= EXERCISE DETAILS =
Leave the pictures out. Retype exactly the lines below from the one containing "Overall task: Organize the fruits" through the one containing "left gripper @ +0", and no others.

= EXTRACTED INFORMATION =
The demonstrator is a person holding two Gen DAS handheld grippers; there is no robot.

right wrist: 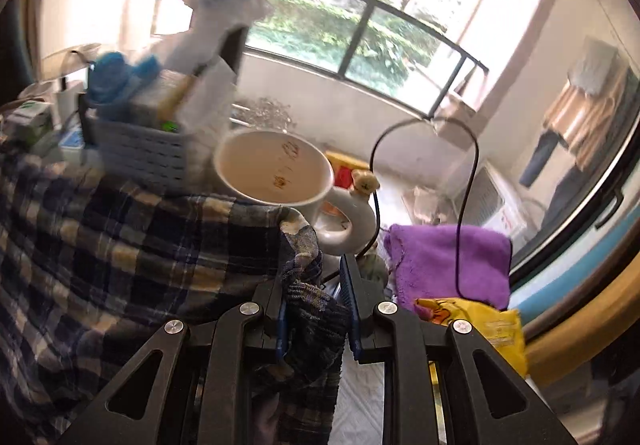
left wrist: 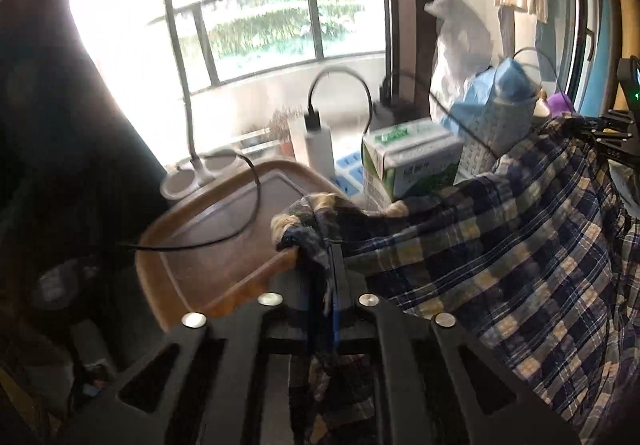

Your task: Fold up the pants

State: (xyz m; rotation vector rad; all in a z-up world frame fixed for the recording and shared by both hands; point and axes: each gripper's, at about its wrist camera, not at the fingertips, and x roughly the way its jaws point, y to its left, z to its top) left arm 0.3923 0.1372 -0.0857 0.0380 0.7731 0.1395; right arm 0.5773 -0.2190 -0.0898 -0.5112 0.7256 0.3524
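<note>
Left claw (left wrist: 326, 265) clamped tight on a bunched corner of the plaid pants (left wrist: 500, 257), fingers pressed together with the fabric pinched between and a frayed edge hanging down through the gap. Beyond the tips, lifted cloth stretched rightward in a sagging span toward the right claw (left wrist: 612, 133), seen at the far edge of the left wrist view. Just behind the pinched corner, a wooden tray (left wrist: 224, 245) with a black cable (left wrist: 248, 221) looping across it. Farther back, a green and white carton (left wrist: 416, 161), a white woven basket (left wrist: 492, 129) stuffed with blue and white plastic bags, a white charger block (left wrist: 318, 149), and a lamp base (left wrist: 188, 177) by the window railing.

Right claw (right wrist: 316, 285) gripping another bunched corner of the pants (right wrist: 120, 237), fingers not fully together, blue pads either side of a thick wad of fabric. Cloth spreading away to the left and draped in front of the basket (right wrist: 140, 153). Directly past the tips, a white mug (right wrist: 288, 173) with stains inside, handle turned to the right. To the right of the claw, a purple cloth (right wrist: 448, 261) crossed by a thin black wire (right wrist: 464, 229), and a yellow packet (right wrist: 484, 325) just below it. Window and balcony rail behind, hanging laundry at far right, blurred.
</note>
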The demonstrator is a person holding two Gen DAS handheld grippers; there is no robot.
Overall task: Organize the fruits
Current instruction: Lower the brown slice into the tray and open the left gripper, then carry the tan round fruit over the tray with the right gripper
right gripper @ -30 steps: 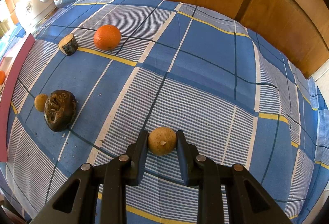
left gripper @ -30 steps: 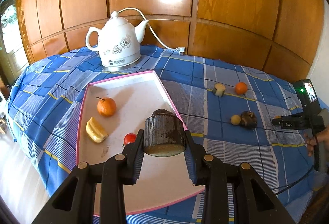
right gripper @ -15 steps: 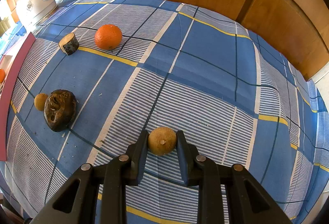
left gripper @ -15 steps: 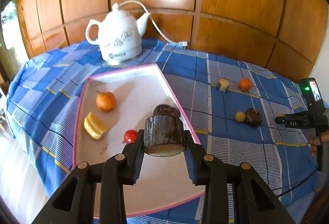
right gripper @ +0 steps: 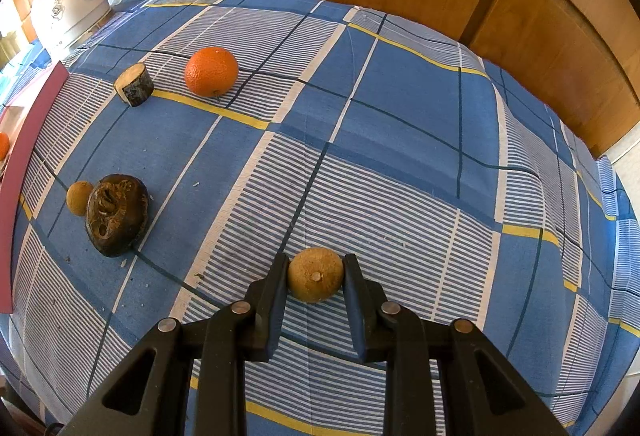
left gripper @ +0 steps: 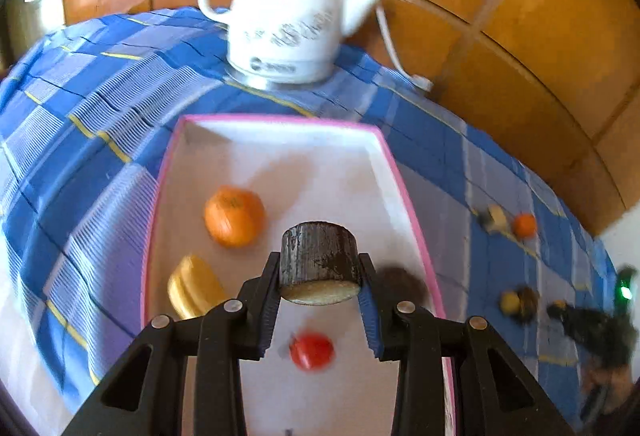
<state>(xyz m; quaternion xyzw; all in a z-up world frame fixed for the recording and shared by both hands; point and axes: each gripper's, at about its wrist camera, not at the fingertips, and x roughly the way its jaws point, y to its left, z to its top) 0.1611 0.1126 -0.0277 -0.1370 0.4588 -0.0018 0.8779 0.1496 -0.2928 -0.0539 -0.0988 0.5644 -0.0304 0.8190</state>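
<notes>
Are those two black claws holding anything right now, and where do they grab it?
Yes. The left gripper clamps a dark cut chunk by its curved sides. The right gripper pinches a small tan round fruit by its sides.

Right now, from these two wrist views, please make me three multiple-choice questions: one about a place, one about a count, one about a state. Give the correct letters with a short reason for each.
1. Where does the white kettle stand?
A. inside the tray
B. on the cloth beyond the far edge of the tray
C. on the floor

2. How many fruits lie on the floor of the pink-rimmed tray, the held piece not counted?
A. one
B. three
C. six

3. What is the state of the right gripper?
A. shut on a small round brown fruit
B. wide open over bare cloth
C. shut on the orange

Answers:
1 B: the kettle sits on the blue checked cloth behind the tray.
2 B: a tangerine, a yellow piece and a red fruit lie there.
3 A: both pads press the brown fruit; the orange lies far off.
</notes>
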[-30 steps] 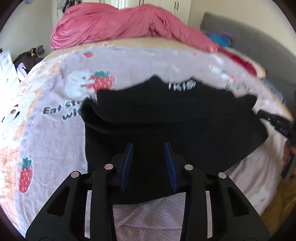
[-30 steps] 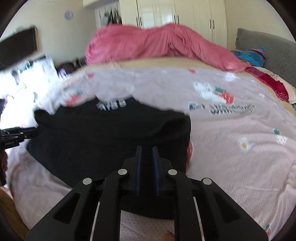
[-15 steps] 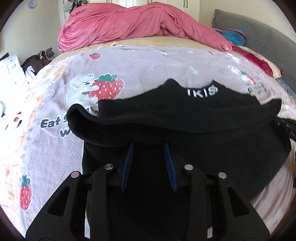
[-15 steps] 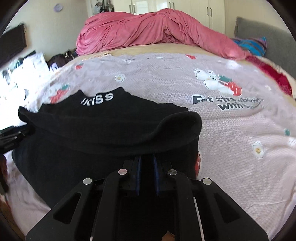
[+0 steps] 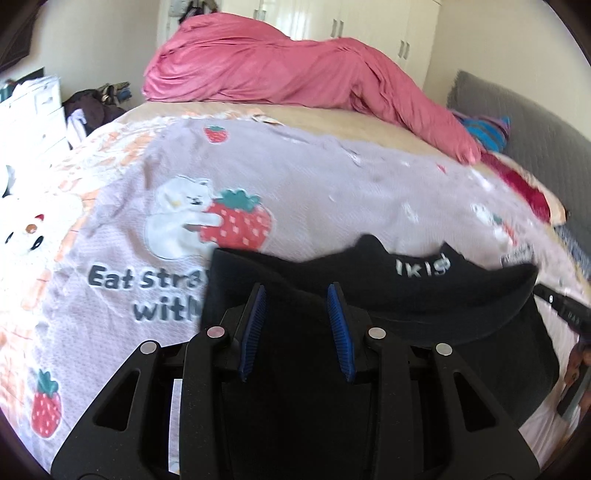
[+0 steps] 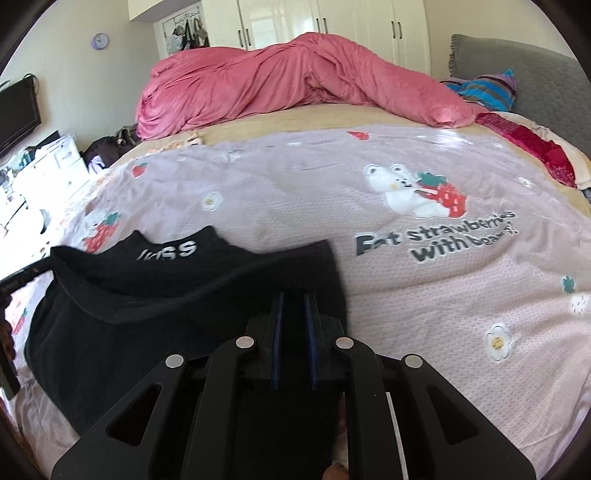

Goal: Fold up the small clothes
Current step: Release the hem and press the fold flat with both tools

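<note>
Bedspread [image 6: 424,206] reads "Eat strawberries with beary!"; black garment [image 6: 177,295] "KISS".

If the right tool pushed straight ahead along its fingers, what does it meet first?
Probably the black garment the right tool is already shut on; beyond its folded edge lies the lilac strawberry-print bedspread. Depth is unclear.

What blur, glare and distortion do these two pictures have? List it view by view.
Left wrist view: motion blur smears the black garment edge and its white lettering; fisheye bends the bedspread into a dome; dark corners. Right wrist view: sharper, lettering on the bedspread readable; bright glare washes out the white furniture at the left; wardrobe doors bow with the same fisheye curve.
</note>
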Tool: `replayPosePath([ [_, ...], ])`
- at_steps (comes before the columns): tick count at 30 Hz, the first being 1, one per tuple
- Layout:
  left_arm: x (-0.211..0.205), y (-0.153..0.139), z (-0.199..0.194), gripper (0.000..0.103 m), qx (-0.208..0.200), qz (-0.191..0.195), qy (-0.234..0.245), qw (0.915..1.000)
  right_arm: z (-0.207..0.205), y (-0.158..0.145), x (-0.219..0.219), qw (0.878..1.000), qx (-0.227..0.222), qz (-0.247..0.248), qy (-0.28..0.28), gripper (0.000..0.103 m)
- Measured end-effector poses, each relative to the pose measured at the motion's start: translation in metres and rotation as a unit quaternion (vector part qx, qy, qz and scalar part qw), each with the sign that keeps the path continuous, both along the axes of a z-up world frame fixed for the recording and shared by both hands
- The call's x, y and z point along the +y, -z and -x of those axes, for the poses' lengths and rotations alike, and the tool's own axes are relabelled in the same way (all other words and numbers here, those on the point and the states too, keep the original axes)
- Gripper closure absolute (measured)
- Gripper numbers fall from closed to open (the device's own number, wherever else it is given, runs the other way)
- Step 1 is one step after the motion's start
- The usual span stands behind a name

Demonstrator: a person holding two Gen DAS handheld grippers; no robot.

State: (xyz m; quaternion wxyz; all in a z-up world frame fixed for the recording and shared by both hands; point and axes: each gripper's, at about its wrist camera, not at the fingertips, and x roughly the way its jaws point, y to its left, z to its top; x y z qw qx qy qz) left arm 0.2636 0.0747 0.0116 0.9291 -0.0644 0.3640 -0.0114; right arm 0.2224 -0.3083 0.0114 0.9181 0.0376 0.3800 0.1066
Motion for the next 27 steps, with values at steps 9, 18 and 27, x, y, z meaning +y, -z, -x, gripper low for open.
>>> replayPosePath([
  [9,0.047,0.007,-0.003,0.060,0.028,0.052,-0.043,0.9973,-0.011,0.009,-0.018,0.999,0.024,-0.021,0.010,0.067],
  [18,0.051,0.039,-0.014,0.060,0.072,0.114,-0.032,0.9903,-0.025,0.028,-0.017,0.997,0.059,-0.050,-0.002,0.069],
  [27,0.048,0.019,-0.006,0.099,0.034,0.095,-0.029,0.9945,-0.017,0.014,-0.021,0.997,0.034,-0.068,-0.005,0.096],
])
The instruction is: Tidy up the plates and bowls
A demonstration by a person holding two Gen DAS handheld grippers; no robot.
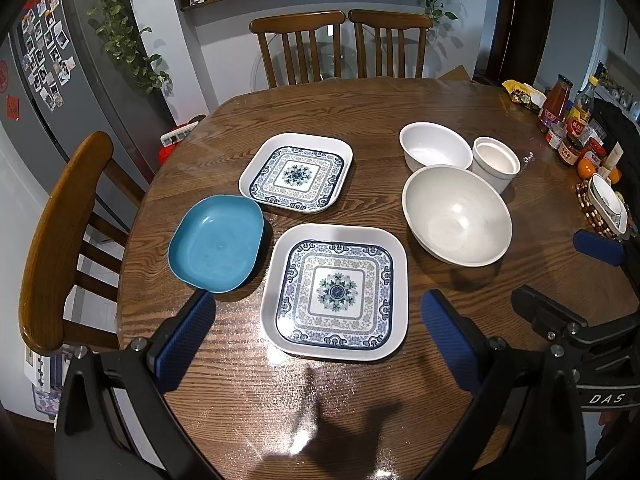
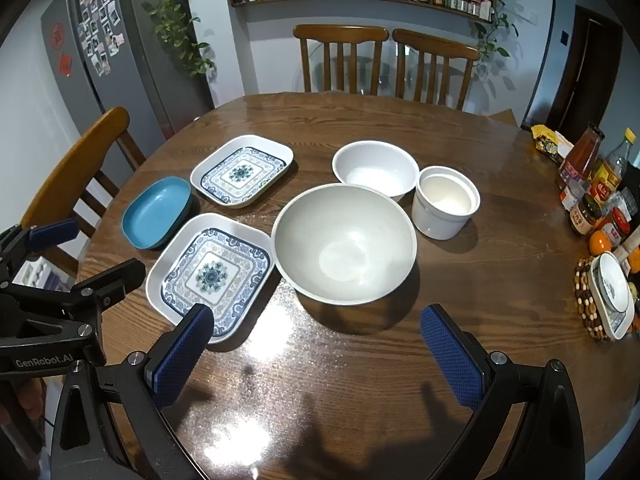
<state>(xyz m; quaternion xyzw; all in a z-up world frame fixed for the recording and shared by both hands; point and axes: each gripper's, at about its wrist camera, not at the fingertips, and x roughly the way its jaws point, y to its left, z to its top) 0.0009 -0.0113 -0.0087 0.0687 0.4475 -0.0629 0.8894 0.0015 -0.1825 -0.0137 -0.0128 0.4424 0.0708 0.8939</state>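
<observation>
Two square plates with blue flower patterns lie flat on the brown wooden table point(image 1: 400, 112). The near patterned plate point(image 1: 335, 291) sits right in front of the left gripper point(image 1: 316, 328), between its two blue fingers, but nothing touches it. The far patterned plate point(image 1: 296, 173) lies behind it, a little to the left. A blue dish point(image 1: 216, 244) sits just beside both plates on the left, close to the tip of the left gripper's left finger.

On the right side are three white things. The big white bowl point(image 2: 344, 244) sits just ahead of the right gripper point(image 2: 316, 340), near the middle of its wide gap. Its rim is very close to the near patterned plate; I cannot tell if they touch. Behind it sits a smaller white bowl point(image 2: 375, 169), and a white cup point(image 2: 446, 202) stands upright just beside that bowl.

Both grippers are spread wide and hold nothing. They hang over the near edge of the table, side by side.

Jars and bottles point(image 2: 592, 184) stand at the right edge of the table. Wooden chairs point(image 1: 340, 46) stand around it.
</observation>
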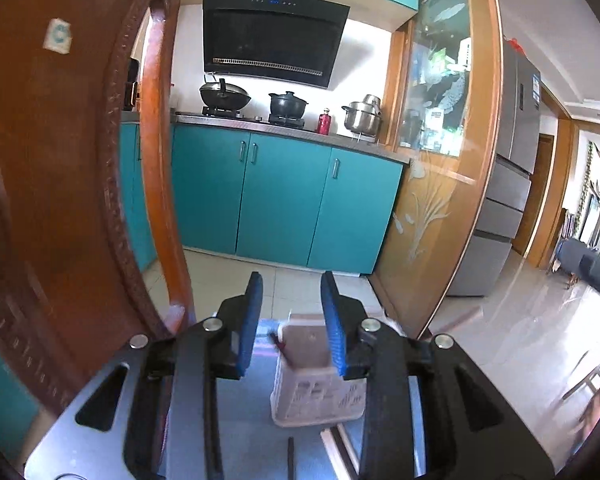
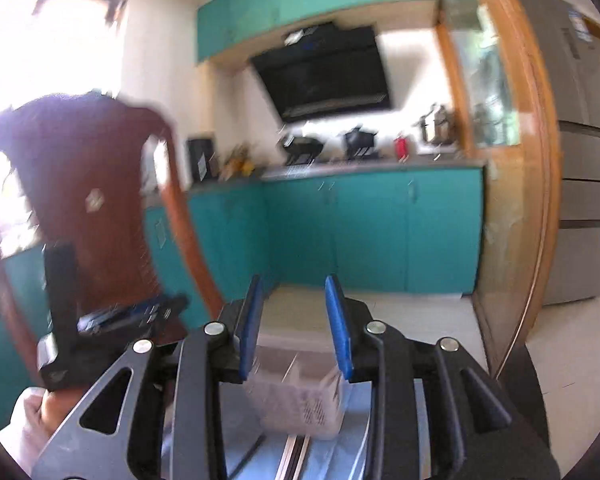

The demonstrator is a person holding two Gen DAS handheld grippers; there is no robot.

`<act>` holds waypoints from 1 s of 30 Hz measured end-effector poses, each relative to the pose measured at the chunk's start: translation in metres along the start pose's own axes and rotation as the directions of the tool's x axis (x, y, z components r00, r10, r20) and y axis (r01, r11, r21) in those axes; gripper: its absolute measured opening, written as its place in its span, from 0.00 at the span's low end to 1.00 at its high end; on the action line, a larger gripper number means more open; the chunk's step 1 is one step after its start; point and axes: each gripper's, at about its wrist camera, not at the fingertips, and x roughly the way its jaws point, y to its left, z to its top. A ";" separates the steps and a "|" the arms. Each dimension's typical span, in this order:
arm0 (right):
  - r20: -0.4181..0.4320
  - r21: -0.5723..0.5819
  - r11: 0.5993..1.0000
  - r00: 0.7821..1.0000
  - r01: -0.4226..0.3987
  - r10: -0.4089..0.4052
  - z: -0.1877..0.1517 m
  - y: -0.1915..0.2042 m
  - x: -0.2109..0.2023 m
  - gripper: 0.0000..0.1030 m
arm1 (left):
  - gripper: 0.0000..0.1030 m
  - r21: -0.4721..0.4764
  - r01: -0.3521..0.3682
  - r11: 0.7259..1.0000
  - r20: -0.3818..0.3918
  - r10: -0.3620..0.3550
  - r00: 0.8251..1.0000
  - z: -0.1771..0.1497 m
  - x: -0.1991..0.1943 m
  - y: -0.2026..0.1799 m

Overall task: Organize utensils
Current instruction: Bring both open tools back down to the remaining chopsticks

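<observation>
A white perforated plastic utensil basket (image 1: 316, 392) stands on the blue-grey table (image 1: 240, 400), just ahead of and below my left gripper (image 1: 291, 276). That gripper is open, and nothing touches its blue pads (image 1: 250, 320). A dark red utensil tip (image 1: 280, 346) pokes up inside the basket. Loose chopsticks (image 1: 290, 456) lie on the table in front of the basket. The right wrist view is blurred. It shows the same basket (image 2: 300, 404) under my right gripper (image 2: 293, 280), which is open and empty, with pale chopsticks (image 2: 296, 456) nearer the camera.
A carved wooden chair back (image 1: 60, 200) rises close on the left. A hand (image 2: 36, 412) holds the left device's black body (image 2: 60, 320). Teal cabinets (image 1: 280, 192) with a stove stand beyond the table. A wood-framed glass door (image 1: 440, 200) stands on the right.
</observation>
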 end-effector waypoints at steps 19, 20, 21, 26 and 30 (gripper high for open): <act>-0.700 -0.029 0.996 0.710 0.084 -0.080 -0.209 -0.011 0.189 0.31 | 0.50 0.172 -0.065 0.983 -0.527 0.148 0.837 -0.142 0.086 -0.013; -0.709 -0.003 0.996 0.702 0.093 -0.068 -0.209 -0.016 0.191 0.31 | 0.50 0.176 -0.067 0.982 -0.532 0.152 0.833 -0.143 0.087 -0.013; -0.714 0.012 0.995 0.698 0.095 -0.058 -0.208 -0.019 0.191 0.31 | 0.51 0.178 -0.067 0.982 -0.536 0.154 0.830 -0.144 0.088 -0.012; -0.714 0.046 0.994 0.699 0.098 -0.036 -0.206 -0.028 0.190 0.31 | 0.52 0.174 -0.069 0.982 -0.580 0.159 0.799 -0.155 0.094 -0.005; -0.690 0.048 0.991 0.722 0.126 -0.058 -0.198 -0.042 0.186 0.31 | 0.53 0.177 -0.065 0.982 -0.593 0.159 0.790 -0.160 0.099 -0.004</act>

= RESULT FOR THIS EXERCISE =
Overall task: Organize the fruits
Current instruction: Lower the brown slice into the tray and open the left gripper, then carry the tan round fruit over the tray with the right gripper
right gripper @ -30 steps: 
left gripper @ -30 steps: 
right gripper @ -15 steps: 
left gripper @ -15 steps: 
right gripper @ +0 steps: 
left gripper @ +0 steps: 

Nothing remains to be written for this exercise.